A garland of marigolds--sending their curious odour into the general compound of smells as they hung over a closed door--and a muffled sound of women's laughter told of a marriage within. A knife--still swinging from the touch of the last visitor--and a louder shrill of voices drowning a woman's cries, told of birth. And that faint whimper--practised, conventional--meant death!

All three within closed doors.

And now, from the vantage-ground of the last turn, Lateefa waited and watched those two go on. Had they been there before? Had they the means of entry?

No! The rattle of the wicket sounded loudly; then the voice of authority--'Open! Open to the Master! Open to the Nawâb!'

Even to that there was no answer, and as the two looked at each other, Jehân's face was fierce with rage. ''Tis as thou saidst, when Dilarâm spoke of the message,' he muttered savagely. 'They are in league! Lateef is here, and means to defy us.'

Then he raised his voice and called again, 'Open! Open to the Possessor! Open to the Master!'

A door or two down the alley creaked ajar, showing dim white-sheeted figures of wonder; for that was not a call to be ignored.

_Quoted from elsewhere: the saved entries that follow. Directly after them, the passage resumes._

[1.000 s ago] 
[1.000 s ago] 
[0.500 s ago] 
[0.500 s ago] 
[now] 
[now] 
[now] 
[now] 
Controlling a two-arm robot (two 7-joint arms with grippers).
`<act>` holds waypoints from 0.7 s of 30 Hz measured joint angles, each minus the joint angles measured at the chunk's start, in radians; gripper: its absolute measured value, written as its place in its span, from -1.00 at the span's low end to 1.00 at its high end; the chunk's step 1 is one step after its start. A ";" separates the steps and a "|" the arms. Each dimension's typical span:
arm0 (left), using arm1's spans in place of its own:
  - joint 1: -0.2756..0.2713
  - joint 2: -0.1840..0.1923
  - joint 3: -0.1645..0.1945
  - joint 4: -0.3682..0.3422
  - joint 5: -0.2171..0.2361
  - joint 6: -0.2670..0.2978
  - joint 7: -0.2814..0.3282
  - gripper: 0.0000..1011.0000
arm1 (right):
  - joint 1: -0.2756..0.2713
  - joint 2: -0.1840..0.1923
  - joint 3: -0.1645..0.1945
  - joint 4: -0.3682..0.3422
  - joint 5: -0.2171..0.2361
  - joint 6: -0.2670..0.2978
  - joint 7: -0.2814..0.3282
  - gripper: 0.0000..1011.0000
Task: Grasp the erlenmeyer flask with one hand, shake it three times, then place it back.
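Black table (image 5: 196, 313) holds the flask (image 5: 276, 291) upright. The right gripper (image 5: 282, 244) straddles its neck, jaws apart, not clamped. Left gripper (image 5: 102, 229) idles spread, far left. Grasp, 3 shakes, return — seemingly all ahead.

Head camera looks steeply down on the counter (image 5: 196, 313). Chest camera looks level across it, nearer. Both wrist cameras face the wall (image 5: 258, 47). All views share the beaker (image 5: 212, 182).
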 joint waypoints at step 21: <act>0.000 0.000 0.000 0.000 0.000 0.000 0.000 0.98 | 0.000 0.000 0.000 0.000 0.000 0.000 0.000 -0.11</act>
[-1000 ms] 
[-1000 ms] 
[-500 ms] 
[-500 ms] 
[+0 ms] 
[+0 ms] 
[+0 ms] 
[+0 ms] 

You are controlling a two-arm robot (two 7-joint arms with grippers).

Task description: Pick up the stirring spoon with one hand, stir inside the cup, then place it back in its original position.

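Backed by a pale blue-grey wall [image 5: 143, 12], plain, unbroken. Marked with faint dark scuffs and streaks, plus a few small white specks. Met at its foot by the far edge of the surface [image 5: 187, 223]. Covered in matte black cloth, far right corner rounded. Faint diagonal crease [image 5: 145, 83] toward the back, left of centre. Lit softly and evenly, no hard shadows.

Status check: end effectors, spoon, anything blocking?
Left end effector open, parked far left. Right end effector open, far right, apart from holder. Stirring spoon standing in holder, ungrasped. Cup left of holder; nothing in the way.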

Lateefa, from his corner, wondered still more. What could have happened? Something, evidently, about which those two knew nothing.

A man who had pushed past the dim shadows into the lane, started the question as to when the door had last been seen open; whereat voices came from the dim shadows in answer. One had not seen it so these three days, others had noticed Khôjee's limp that morning. The voices grew contentious over the point, so that Nawâb Jehân Aziz growled a curse under his breath, and turned away savagely.

'Come, Burkut,' he said, 'did I not tell thee they could not have arrived by now? The paper at the "estation" says the mail is "change-time." Let me pass, good folk,' he went on irritably to the little group that hung round, curious. 'Can a body not come to see if his family be returned from a journey without the neighbours crowding out?'

The remark was plausible explanation enough; but as the two passed Lateefa in the dark, Jehân could be heard girding at Burkut. Why had he suggested coming on the sly? It would be all over the town how that Jehân's women had refused him entrance. He, Burkut, would be suggesting the police next.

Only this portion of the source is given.